The sRGB specification defines what gamma to use for encoding and decoding sRGB images (among other things such as colour gamut, but these are not relevant to our current discussion). sRGB gamma is very close to a standard gamma of 2.2, but it has a short linear segment in the very dark range to avoid a slope of infinity at zero (this is more convenient in numeric calculations). The formulas to convert from linear to sRGB and back can be found here.

You don’t actually need to understand all these finer details; the important thing to know is that in 99% of the cases you’ll want to use sRGB instead of plain gamma. The reason for this is that all graphics cards have hardware sRGB support since 2005 or so, so decoding and encoding is virtually for free most of the time. The native colour space of your monitor is most likely sRGB (unless it’s a professional monitor for graphics, photo or video work) so if you just chuck an sRGB encoded pixel data into the framebuffer, the resulting image will look correct on the screen (given the monitor is properly calibrated). Popular image formats such as JPEG and PNG can store colour space information, but very often images don’t contain such data, in which case virtually all image viewers and browsers will interpret them as sRGB by convention.

Gamma calibration

We have talked about gamma encoding and decoding so far, but what is gamma calibration then? I found this bit slightly confusing too, so let me clear it up.
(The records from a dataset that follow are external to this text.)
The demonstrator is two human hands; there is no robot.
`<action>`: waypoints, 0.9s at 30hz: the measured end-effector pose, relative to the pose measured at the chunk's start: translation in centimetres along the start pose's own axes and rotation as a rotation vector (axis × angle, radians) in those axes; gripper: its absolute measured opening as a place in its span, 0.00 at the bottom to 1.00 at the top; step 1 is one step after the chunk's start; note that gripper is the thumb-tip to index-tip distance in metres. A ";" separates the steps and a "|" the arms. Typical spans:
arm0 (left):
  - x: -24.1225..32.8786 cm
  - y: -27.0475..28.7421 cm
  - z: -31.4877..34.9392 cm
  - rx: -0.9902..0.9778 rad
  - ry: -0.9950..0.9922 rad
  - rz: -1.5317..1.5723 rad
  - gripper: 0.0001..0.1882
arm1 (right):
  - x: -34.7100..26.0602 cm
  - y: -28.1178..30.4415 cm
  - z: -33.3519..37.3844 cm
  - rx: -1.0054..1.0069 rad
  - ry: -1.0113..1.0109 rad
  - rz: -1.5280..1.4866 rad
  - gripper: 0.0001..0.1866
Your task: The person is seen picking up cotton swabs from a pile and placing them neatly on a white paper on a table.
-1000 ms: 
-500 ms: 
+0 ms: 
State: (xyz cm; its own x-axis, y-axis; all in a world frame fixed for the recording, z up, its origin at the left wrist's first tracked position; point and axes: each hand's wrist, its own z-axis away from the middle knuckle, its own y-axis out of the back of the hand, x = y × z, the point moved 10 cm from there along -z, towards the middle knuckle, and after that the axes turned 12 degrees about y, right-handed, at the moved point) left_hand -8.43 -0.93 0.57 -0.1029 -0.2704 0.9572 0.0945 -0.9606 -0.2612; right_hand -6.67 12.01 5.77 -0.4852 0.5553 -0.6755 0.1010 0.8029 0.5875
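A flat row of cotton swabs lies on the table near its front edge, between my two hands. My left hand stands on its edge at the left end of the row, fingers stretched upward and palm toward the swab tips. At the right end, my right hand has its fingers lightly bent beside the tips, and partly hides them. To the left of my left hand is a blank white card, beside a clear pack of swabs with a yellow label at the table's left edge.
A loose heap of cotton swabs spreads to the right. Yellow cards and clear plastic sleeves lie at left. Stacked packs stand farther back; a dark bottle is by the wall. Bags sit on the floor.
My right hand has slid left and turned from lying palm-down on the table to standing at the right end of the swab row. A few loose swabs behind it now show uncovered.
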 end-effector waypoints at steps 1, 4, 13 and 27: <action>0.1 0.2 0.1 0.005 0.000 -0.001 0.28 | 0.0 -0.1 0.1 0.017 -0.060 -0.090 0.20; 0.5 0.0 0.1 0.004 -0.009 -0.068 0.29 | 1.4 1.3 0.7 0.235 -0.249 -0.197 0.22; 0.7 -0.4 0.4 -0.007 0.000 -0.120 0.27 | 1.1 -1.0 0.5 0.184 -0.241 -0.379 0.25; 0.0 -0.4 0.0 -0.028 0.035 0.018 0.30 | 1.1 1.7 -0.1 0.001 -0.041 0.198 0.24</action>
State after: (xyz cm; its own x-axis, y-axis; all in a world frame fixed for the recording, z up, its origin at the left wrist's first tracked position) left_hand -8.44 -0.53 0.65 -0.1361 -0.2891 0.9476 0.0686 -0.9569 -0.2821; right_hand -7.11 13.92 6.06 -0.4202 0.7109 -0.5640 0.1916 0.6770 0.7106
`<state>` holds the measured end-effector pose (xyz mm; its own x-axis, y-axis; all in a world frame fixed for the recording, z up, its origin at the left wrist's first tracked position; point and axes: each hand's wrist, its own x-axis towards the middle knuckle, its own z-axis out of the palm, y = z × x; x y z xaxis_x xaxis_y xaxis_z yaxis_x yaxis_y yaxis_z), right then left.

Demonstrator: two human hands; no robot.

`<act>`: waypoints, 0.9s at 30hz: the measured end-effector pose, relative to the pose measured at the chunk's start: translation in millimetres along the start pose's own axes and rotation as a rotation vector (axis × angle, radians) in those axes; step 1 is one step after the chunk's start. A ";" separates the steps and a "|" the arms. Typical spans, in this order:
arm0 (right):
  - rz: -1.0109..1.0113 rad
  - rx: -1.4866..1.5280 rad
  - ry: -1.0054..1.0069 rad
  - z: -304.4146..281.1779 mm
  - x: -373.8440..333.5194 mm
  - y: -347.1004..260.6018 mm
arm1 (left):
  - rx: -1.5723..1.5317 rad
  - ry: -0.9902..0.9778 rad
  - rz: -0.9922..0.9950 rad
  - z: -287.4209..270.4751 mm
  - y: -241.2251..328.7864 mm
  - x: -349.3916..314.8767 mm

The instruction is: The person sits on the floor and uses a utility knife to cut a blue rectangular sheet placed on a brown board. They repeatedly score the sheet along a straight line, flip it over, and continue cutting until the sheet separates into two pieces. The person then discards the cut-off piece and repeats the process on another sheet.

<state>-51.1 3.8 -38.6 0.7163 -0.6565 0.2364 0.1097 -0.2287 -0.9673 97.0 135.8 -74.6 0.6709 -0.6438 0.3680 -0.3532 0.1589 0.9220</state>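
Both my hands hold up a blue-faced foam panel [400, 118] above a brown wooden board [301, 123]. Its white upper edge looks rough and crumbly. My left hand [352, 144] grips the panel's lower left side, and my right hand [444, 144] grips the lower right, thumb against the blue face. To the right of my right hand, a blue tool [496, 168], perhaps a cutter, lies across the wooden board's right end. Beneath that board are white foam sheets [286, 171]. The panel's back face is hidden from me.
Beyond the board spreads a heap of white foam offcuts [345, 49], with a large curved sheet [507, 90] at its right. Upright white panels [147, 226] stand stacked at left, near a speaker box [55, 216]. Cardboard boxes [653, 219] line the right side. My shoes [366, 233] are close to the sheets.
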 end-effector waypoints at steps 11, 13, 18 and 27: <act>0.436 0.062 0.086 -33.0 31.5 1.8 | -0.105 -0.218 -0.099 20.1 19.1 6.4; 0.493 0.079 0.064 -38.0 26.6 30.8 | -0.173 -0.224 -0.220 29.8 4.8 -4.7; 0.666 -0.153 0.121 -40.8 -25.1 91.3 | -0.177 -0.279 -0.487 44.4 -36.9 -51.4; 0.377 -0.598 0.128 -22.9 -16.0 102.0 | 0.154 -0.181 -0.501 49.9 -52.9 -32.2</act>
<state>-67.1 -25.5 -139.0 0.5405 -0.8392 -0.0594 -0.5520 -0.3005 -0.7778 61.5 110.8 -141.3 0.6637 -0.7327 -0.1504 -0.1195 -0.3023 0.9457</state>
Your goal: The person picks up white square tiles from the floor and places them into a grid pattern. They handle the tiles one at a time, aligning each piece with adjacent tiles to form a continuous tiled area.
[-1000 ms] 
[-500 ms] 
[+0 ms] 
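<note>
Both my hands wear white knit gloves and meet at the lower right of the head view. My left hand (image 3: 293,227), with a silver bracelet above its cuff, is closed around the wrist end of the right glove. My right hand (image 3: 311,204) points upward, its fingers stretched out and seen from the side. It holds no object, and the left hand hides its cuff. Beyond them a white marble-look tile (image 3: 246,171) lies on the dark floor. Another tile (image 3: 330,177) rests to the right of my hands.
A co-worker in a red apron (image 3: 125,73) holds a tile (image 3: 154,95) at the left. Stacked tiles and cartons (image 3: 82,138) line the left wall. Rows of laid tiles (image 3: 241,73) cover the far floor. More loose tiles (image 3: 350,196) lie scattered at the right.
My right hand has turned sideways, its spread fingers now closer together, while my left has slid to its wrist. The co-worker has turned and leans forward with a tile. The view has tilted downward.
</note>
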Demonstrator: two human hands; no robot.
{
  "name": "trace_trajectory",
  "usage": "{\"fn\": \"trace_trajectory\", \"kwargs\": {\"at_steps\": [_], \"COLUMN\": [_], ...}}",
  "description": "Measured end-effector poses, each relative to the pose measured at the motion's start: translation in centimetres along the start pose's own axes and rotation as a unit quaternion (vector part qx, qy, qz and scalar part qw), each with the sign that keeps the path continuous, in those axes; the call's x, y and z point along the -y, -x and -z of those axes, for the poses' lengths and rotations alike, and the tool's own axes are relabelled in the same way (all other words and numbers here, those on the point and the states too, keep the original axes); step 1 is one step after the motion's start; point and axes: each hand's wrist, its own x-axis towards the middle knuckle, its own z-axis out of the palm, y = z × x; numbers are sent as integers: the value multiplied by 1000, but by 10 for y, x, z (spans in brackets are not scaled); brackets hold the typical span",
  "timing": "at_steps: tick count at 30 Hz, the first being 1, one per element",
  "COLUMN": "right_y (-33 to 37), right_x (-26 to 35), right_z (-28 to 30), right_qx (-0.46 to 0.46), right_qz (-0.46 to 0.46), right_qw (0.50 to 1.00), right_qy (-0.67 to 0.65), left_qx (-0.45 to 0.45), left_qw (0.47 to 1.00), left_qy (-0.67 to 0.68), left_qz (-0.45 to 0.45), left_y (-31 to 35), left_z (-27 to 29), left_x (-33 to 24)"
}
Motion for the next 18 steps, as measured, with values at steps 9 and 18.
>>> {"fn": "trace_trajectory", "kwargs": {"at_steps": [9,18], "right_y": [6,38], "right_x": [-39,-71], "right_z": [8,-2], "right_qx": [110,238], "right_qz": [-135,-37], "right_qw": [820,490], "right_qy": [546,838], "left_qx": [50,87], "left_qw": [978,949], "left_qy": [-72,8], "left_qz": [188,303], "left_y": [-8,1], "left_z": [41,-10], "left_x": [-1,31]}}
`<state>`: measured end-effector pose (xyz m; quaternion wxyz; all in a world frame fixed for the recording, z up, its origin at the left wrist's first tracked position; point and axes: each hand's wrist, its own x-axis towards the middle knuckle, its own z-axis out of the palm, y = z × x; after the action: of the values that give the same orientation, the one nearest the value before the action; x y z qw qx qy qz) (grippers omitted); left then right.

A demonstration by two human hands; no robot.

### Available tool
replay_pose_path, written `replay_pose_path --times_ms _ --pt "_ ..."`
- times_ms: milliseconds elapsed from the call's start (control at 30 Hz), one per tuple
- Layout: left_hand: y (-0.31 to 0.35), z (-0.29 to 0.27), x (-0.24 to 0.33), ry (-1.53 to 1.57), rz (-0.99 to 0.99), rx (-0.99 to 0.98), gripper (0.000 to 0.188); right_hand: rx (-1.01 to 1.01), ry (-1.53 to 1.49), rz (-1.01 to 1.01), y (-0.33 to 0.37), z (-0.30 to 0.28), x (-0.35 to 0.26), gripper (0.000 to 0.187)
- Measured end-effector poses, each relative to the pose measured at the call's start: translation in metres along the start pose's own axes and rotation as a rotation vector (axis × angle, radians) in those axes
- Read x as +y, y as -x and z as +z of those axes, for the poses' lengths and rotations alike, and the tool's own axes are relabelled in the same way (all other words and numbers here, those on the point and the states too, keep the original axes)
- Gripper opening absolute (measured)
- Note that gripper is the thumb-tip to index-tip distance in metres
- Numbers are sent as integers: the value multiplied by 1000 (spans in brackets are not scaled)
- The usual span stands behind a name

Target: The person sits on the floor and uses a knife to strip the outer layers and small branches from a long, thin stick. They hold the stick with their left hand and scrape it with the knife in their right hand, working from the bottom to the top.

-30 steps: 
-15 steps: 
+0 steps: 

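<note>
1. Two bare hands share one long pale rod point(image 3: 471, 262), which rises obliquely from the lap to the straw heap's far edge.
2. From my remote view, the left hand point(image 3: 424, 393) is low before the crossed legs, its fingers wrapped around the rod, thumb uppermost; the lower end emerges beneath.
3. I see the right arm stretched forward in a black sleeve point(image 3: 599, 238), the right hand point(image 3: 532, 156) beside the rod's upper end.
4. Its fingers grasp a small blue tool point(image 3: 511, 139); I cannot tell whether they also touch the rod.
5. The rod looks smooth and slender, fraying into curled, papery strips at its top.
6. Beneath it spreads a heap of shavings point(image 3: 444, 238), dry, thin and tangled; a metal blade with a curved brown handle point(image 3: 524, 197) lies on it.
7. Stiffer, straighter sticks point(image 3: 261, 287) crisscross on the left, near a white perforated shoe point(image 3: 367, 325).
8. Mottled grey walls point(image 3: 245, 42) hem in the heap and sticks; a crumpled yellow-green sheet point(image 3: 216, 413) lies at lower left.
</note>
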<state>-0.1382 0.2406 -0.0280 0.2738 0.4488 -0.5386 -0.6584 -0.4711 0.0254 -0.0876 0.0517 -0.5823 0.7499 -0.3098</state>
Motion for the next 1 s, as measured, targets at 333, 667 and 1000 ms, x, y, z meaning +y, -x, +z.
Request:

As mentioned, 99% of all monitors today use the sRGB colour space natively, but due to manufacturing inaccuracies most monitors would benefit from some additional gamma calibration to achieve the best results. Now, if you never calibrated your monitor, that doesn’t mean that it will not use gamma! That is simply impossible, most CRT and LCD displays in the past and present have been designed and manufactured to operate in sRGB.

Think of gamma calibration as fine tuning. Your monitor will always operate in sRGB, but by calibrating it (either in the video card driver or on the OS level) the monitor’s gamma transfer curve will more closely match the ideal gamma transfer function we discussed earlier. Also, years ago it was possible to shoot yourself in the foot in various creative ways by applying multiple gamma correction stages in the graphics pipeline (e.g. video card, OS and application level), but fortunately this is handled more intelligently nowadays. For example, on my Windows 7 box, if I turn on gamma calibration in the NVIDIA Control Panel then the OS level calibration will be disabled and vice versa.

Processing gamma-encoded images

So, if virtually the whole world defaults to sRGB, what is exactly the problem? If our camera writes sRGB JPEG files, we can just decode the JPEG data, copy it into the framebuffer of the graphics card and the image would be displayed correctly on our sRGB LCD monitor (where “correctly” means it would more or less accurately represent the photographed real-world scene).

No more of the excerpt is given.